Clementine Ntika’s day begins at 4am, when she starts her first round of rummaging through bins in the suburb of Centurion, Pretoria, for recyclable material to sell.
“I work all day, I take a few breaks from time to time, but after I rest I go out and come back and go out again, rummage, turn here and there,” she gestures.
Ntika, 32, is part of a community called Mushroomville, a group of about 100 waste pickers whose livelihoods and homes are under threat following rumours of the construction of a hotel. The waste pickers, who call themselves bagerezi (hustlers), have lived on the banks of the Hennops River for 16 years, making a living — and contributing positively to the environment — by selling recyclable goods.
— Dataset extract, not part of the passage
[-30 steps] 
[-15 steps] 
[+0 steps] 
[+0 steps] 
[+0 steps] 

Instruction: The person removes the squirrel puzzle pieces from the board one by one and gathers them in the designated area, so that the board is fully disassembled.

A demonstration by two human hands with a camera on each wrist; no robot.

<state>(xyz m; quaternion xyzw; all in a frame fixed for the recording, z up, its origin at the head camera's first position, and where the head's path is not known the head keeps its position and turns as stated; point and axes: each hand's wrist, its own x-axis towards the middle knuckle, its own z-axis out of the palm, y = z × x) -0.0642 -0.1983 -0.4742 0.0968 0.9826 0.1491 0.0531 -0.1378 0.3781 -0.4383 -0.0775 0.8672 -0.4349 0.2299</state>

Justice Shabangu, 38, moved from Nelspruit in 2002 for work, but his employment contract expired and he was left unemployed and homeless. Shabangu’s story is not unique; many others have moved to Pretoria to find work, only to end up in a similar situation.
Shabangu and others built makeshift plastic homes on a site that now houses the Gautrain bridge connecting Centurion and Hatfield. Once the bridge was built, they were forced to move to municipal land, which meant constant visits from the metro police.
“If they saw anything like these structures, they would just burn … because it is municipal land. When they arrive, they don’t ask. When shacks are like this, they just arrive and throw in a match,” he says scathingly.
They then moved to private land on the opposite bank of the Hennops River, where they live today.
“I don’t know what will happen because [they] found us here,” shrugs Shabangu.
Living in adversity
Ntika hurriedly washes her clothes and blanket in the uncomfortable heat — she’s worried it is going to rain later. She handwashes a mustard-coloured blanket in a red plastic bucket of clay-brown water, using a brick of green Sunlight soap, before leaving it to soak.
The maskandi music playing in the background serenades a toddler sleeping quietly under a blanket on a dusty old couch under a tree.
A devil-fork fence separates the recyclers from the lush, privately owned land next door that is overlooked by a dull block of flats. There’s a warning message on a pole at the entrance to Mushroomville, advising against illegal dumping. Piles of plastic bottles, cans, cardboard boxes and colourful bottle caps crop up between patches of grass, makeshift plastic rooms and mud. There is no clean water or electricity and the area is prone to flooding. There are also no toilets.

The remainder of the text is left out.